Olympie, temple de Zeus (472-457) : frontons et métopes
Les débuts du classicisme en Grèce continentale sont marqués par une oeuvre majeure :
le temple de Zeus à Olympie, érigé par Libon. Comparable au temple de Héra II de Paestum,
il possède les mêmes proportions un peu lourdes d'une puissante solidité. Mais la polychromie
et les valeurs décoratives aèrent et allègent la recherche des volumes.
Sur un talus artificiel de 3 mètres se dresse la crépis à trois assises avec un stylobate
plus haut que les deux premiers degrés (0,56 contre 0,48m). La colonnade est de 6 x 13
colonnes qui présentent de légères variantes (2,25m de diamètre en façade et 2,23m sud
côtés). Les colonnes latérales sont inclinées de 6cm ver l'intérieur, celles de façades sont
verticales (sauf les deux d'angle): ce sont de subtils rapports que l'on retrouve dans le rythme
de la colonnade et de l'entablement, réalisés pour la satisfaction d'un oeil exercé au jeu des
lignes...
Dans la cella, l'espace est divisé par deux colonnades à deux registres comme à
Paestum. Mais l'étroitesse de la nef centrale jure avec l'énormité de la statue chryséléphantine
de Zeus de Phidias, réduisant les nefs latérales au rôle de couloirs. Aussi l'harmonie extérieure
contraste avec la faiblesse de la composition intérieure: le chemin est tracé pour les
architectes futurs afin de parer à cet inconvénient.
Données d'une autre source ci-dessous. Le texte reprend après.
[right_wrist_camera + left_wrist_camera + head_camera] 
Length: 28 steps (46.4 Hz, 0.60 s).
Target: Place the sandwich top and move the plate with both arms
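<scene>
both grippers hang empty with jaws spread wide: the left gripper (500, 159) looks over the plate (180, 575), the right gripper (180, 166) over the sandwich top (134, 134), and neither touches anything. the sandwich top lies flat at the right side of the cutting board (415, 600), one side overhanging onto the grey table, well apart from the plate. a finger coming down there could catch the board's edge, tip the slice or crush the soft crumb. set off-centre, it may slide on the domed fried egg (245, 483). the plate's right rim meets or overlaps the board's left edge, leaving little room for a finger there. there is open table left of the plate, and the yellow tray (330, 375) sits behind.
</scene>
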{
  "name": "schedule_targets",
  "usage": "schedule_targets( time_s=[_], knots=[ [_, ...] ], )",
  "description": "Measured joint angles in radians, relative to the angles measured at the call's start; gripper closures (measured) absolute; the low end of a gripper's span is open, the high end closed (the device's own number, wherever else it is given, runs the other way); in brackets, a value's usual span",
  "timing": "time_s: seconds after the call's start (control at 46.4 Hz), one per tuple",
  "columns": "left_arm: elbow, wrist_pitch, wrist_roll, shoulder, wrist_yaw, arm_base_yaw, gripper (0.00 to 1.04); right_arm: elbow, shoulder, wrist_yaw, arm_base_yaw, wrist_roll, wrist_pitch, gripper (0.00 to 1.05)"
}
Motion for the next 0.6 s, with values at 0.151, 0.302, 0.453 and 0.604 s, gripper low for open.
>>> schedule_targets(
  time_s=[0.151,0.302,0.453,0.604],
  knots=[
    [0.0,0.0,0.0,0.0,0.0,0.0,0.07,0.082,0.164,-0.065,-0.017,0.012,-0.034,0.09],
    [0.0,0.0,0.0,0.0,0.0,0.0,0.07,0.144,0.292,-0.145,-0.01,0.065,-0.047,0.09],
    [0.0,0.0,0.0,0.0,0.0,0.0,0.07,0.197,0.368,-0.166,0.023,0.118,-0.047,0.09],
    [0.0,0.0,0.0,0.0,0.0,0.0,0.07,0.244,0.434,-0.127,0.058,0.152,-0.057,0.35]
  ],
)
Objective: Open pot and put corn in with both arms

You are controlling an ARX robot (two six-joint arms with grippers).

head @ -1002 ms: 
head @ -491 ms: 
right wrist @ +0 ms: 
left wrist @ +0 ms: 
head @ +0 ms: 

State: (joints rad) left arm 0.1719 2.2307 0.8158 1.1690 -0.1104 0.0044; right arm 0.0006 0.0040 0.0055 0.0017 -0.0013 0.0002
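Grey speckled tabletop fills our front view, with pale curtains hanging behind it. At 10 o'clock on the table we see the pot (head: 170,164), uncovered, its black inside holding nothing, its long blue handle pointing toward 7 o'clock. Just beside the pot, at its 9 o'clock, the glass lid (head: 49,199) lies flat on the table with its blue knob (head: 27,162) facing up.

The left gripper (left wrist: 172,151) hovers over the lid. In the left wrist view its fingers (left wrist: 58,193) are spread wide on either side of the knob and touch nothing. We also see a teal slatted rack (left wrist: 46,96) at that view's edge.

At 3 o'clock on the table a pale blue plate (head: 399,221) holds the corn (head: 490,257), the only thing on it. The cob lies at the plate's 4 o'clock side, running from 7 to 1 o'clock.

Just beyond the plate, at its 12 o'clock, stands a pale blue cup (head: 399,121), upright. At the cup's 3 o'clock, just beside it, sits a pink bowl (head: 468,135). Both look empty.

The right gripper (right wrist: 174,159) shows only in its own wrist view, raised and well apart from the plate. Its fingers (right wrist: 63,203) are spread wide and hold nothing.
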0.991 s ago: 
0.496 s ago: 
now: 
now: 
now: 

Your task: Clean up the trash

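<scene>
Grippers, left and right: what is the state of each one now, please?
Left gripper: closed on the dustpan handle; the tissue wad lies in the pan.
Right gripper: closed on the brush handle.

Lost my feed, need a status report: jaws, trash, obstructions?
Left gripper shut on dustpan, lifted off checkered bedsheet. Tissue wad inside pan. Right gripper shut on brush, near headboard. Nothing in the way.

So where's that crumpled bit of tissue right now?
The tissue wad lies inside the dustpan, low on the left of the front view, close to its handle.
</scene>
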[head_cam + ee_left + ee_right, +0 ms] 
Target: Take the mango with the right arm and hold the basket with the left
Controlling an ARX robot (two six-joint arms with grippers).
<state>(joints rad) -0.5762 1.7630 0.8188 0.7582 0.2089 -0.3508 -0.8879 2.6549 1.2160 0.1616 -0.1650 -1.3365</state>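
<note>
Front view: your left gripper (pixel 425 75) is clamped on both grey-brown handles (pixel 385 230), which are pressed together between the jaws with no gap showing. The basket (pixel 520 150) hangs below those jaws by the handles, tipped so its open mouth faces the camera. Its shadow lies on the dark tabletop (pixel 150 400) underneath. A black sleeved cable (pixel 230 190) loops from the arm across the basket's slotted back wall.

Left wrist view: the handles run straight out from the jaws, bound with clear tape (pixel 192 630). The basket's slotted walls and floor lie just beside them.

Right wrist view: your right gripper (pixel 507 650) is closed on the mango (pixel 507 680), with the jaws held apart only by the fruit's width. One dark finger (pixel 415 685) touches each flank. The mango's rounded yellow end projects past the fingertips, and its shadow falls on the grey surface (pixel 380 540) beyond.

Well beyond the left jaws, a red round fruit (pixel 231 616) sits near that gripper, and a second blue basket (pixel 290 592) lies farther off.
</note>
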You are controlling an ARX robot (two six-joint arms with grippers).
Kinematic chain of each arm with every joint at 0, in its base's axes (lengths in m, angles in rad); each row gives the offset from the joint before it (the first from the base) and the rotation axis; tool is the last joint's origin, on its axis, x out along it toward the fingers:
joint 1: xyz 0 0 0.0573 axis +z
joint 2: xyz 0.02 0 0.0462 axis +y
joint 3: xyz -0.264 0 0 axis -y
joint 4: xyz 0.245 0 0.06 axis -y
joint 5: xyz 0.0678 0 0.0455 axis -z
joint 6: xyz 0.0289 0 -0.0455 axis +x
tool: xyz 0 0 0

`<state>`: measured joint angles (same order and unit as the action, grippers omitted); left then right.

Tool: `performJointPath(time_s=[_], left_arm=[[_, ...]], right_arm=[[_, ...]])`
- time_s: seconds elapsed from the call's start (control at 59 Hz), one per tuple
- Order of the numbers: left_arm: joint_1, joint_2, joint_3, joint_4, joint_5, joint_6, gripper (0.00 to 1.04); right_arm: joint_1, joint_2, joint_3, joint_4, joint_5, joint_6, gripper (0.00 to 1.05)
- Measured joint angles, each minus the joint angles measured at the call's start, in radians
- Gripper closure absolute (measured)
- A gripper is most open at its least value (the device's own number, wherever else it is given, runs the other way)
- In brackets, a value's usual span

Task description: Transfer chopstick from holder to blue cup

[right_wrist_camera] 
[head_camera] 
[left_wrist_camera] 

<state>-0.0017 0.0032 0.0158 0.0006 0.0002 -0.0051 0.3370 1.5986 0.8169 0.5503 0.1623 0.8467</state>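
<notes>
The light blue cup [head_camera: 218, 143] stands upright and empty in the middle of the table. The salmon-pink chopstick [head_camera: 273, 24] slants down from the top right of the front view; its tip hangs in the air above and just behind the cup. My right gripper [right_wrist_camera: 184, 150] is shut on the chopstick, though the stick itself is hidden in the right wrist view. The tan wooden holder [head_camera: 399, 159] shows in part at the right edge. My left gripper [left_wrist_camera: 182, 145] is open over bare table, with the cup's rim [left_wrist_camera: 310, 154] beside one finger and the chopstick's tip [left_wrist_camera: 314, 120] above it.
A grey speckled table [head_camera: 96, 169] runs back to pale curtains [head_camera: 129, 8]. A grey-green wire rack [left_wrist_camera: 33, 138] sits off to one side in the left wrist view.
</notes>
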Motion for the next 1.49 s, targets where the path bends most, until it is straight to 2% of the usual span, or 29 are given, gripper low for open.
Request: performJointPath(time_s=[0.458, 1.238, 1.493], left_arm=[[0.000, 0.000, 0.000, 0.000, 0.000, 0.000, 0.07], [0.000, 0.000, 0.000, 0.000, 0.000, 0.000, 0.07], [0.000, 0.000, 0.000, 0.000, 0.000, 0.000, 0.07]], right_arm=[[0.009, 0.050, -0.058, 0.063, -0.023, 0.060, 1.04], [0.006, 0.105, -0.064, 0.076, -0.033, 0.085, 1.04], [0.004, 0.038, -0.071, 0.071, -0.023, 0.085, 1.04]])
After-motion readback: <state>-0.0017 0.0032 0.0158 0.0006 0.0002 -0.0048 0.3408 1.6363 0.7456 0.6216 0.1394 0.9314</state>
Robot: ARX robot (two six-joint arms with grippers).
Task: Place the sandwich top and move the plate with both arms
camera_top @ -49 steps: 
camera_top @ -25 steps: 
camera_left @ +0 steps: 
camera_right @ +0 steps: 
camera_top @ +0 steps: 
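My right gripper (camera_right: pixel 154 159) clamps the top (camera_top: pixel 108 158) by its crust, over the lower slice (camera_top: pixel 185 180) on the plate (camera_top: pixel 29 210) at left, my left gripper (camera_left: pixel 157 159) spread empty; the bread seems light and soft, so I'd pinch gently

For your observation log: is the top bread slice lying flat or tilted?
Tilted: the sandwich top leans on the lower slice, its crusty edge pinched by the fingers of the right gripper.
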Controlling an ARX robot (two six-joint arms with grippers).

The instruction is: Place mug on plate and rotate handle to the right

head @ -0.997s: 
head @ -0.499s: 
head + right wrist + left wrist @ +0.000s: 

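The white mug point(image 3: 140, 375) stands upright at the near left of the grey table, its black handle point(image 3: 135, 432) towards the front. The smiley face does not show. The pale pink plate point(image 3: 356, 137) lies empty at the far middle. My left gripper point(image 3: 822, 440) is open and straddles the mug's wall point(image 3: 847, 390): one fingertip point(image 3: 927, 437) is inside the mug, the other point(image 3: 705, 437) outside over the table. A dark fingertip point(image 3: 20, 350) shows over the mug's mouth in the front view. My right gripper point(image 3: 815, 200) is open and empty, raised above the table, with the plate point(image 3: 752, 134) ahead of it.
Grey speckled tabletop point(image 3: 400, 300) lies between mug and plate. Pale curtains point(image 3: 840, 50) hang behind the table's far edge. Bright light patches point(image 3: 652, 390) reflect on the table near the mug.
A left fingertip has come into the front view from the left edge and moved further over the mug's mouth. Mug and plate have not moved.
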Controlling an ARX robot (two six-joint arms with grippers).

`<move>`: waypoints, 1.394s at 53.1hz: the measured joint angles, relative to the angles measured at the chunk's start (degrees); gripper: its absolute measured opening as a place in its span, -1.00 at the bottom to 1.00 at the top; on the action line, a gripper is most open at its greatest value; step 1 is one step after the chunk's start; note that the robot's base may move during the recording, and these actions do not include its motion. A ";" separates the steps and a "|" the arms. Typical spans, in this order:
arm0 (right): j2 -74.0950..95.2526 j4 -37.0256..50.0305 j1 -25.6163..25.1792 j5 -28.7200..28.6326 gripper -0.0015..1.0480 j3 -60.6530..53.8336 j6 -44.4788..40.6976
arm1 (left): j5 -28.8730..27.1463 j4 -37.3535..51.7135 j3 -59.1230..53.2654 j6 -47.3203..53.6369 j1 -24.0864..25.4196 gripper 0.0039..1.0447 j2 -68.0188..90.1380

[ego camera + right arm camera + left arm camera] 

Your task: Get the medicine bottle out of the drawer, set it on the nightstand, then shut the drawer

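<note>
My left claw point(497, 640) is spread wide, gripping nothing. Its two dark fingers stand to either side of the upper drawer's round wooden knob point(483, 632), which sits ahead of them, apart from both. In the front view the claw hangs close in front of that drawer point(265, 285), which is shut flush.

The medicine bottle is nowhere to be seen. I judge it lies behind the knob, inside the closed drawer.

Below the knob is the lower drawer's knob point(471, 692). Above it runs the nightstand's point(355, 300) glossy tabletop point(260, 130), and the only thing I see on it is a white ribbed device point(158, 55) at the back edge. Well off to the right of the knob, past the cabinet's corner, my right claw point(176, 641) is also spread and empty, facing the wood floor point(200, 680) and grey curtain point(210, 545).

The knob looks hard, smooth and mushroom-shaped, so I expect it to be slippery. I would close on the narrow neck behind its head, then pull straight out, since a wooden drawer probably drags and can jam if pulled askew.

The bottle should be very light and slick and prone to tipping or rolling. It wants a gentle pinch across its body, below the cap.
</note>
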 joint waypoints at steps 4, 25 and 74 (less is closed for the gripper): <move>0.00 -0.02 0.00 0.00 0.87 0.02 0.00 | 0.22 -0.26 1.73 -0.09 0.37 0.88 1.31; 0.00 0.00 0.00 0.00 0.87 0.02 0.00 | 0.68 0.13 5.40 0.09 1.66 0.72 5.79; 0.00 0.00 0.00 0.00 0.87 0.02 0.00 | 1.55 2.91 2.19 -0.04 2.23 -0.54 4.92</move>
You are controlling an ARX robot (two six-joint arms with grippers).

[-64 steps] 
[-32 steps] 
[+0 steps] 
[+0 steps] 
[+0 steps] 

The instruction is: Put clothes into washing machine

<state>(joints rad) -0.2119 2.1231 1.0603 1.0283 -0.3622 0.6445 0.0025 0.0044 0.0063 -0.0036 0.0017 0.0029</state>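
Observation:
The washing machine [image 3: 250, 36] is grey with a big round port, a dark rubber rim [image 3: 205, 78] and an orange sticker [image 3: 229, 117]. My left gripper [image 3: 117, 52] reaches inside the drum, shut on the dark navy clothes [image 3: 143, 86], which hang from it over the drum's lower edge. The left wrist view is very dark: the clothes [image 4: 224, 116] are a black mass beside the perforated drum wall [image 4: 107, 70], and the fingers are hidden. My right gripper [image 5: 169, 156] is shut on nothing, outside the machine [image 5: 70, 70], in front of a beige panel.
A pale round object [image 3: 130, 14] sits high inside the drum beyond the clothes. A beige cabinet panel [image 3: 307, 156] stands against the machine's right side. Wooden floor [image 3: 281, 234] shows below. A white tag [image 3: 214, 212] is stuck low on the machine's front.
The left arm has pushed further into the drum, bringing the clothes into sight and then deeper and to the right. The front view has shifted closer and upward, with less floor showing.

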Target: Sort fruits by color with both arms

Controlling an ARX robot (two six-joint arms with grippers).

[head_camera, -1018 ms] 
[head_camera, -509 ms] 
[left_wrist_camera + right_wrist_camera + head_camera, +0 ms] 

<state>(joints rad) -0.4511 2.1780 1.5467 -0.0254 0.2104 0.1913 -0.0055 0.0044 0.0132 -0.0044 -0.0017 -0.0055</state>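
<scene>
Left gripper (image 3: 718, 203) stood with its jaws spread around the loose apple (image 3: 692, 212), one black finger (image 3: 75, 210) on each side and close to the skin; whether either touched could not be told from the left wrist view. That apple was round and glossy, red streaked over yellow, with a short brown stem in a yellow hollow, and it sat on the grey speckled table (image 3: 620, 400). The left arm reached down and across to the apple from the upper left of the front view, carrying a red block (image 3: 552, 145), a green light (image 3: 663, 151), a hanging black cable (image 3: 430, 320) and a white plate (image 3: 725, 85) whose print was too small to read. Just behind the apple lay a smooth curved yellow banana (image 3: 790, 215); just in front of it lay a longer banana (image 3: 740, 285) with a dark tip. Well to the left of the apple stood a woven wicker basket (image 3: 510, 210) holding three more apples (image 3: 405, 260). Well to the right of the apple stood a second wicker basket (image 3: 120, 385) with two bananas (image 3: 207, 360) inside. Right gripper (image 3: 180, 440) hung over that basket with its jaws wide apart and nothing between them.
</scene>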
Le temple de Zeus Olympien porte la marque de l'esthétique dorienne : masses et
volumes puissamment structurés, respect des lignes équilibrées et développées en des
ensembles géométriquement organisés, association de l'architecture et de la sculpture dans un
même rythme. En même temps, il porte aussi les marques de ses limites: manque d'espaces
plus libres et plus dégagés, peu de valeur décorative des éléments architectoniques, édifices
trop peu intégrés dans une composition plus largement organisée.
Le hasard de l’événement historique qui a déterminé la construction du temple de Zeus
à Olympie entre 468 et 465 a permis à l’auteur inconnu du décor sculptural de recueillir tout
le fruit de l’élan libérateur qui emportait l’art grec depuis les guerres médiques. Plus que ses
prédécesseurs le Maître d’Olympie renouvelle le langage plastique, invente des gestes et des
attitudes nouvelles, crée une véritable mise en scène mythologique. Les thèmes sont choisis
en fonction de la vocation panhéllenique d’Olympie et du patriotisme local.